Aim of the exercise.
The job is to output each record exactly as it stands, pictures excluded.

_ _ _

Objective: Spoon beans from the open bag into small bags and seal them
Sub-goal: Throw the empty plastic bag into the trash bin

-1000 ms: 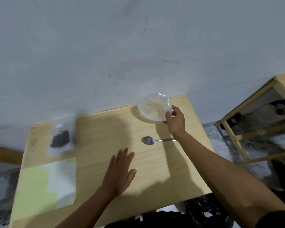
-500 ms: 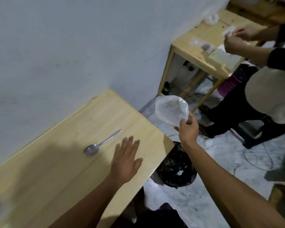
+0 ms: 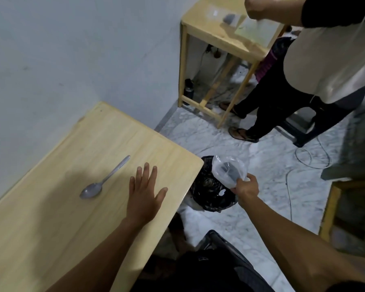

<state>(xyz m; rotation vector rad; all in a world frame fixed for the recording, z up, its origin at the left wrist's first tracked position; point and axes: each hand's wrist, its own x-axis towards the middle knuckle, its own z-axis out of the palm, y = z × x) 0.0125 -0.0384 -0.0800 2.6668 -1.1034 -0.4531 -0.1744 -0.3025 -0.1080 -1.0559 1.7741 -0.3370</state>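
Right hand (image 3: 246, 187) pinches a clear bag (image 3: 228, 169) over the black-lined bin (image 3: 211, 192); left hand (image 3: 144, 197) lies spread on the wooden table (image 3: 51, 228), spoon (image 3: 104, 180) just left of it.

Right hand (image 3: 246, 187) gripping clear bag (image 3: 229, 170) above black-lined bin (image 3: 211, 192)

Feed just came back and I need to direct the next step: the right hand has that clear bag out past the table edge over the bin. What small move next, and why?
Probably release it. The right hand pinches the clear bag directly above the black-lined bin, off the table, and the bag looks empty. The left hand rests flat on the table beside the spoon, holding nothing.
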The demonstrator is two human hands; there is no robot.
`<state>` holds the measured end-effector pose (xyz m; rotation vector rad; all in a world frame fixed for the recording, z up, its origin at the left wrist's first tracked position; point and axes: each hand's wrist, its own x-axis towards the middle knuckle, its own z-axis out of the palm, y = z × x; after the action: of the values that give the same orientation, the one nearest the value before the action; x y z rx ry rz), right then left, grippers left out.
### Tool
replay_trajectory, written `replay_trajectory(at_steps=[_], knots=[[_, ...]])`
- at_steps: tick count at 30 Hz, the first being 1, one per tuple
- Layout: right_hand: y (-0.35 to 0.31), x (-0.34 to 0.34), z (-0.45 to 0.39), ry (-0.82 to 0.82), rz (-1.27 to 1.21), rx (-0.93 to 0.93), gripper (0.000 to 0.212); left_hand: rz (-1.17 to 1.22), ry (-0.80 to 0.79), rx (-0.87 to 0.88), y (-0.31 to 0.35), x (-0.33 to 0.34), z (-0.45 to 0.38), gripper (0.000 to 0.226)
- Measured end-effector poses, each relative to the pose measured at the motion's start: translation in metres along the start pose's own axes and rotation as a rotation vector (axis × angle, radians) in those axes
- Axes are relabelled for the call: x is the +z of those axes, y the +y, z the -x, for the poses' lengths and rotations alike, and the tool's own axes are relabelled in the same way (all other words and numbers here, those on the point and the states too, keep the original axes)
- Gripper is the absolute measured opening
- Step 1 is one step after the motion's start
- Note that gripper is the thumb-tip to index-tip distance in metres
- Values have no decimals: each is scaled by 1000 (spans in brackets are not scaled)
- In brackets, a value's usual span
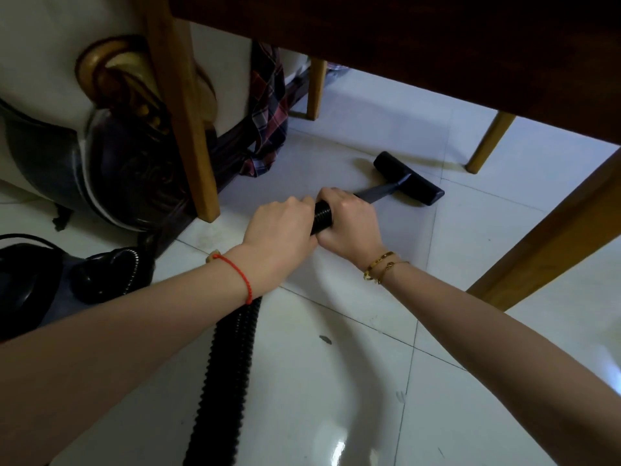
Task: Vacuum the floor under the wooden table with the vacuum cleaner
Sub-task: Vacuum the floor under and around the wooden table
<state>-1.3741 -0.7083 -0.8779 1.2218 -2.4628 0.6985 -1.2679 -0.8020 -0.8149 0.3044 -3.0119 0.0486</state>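
Both hands wrapped tight round the ribbed black hose (pixel 323 216) mid-frame, left hand (pixel 280 235) behind right hand (pixel 349 227). Flat matte nozzle (pixel 408 178) sits on glossy white tile floor (pixel 336 381) under the wooden table (pixel 437 45).

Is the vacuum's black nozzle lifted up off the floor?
No, the black nozzle lies flat on the white tile floor under the wooden table.

A single head-worn camera looks forward and down — close above both forearms, low beneath the wooden table (pixel 437 45), facing the tiled floor (pixel 336 381).
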Motion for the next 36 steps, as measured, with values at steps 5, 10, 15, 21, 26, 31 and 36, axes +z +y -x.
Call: replay_trajectory(at_steps=[5, 10, 15, 21, 26, 31, 36], knots=[[34, -7, -4, -15, 29, 105, 14, 41, -10, 21, 22, 10, -37, 27], [67, -6, -6, 0, 40, 209, 12, 60, 7, 45, 43, 23, -70, 31], [85, -10, -3, 24, 44, 233, 14, 55, -1, 87, 57, 28, -84, 34], [74, -16, 8, 41, 85, 230, 12, 35, 20, 118, 56, 20, -68, 29], [39, -18, 19, 72, 121, 129, 16, -1, 23, 130, 34, 3, -27, 26], [-8, -17, 33, 82, 40, 39, 16, -10, 5, 115, 9, -11, 23, 22], [-49, -20, 50, 55, 44, 1, 15, -2, -2, 94, -8, -22, 66, 24]])
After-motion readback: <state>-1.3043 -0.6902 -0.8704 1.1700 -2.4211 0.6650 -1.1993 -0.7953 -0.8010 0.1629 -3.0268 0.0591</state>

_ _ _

Output for this task.
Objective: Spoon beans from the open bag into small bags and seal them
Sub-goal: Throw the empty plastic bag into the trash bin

-1000 ms: 
-500 ms: 
+0 ms: 

<state>(xyz m; rotation vector rad; all in a world frame fixed for the recording, z up, its origin at the left wrist's first tracked position; point and axes: each hand's wrist, its own x-axis towards the middle knuckle, its own z-axis out of the palm, y = z × x) 0.0125 -0.0384 -0.0800 2.6668 -1.1034 -0.4531 -0.1744 -0.3025 -0.1080 -1.0559 1.7741 -0.3370</state>
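Right hand (image 3: 246, 187) pinches a clear bag (image 3: 228, 169) over the black-lined bin (image 3: 211, 192); left hand (image 3: 144, 197) lies spread on the wooden table (image 3: 51, 228), spoon (image 3: 104, 180) just left of it.

Right hand (image 3: 246, 187) gripping clear bag (image 3: 229, 170) above black-lined bin (image 3: 211, 192)

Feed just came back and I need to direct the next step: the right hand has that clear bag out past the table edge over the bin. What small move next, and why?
Probably release it. The right hand pinches the clear bag directly above the black-lined bin, off the table, and the bag looks empty. The left hand rests flat on the table beside the spoon, holding nothing.
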The demonstrator is two human hands; there is no robot.
`<state>` holds the measured end-effector pose (xyz m; rotation vector rad; all in a world frame fixed for the recording, z up, its origin at the left wrist's first tracked position; point and axes: each hand's wrist, its own x-axis towards the middle knuckle, its own z-axis out of the palm, y = z × x; after the action: of the values that give the same orientation, the one nearest the value before the action; x y z rx ry rz), right then left, grippers left out.
### Tool
replay_trajectory, written `replay_trajectory(at_steps=[_], knots=[[_, ...]])`
- at_steps: tick count at 30 Hz, the first being 1, one per tuple
- Layout: right_hand: y (-0.35 to 0.31), x (-0.34 to 0.34), z (-0.45 to 0.39), ry (-0.82 to 0.82), rz (-1.27 to 1.21), rx (-0.93 to 0.93), gripper (0.000 to 0.212); left_hand: rz (-1.17 to 1.22), ry (-0.80 to 0.79), rx (-0.87 to 0.88), y (-0.31 to 0.35), x (-0.33 to 0.34), z (-0.45 to 0.38), gripper (0.000 to 0.226)
- Measured end-effector poses, each relative to the pose measured at the motion's start: translation in metres along the start pose's own axes and rotation as a rotation vector (axis × angle, radians) in those axes
- Axes are relabelled for the call: x is the +z of those axes, y the +y, z the -x, for the poses' lengths and rotations alike, and the tool's own axes are relabelled in the same way (all other words and numbers here, those on the point and the states too, keep the original axes)
- Gripper is the absolute measured opening
- Step 1 is one step after the motion's start
- Note that gripper is the thumb-tip to index-tip distance in metres
- Values have no decimals: each is scaled by 1000 (spans in brackets are not scaled)
- In brackets, a value's usual span
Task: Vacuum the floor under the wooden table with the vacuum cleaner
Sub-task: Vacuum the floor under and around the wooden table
<state>-1.3741 -0.7083 -0.8779 1.2218 -2.4628 0.6985 -1.2679 -0.8020 -0.8149 0.3044 -3.0119 0.0486</state>
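Both hands wrapped tight round the ribbed black hose (pixel 323 216) mid-frame, left hand (pixel 280 235) behind right hand (pixel 349 227). Flat matte nozzle (pixel 408 178) sits on glossy white tile floor (pixel 336 381) under the wooden table (pixel 437 45).

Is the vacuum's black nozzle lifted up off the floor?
No, the black nozzle lies flat on the white tile floor under the wooden table.

A single head-worn camera looks forward and down — close above both forearms, low beneath the wooden table (pixel 437 45), facing the tiled floor (pixel 336 381).
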Motion for the next 36 steps, as measured, with values at steps 5, 10, 15, 21, 26, 31 and 36, axes +z +y -x.
Call: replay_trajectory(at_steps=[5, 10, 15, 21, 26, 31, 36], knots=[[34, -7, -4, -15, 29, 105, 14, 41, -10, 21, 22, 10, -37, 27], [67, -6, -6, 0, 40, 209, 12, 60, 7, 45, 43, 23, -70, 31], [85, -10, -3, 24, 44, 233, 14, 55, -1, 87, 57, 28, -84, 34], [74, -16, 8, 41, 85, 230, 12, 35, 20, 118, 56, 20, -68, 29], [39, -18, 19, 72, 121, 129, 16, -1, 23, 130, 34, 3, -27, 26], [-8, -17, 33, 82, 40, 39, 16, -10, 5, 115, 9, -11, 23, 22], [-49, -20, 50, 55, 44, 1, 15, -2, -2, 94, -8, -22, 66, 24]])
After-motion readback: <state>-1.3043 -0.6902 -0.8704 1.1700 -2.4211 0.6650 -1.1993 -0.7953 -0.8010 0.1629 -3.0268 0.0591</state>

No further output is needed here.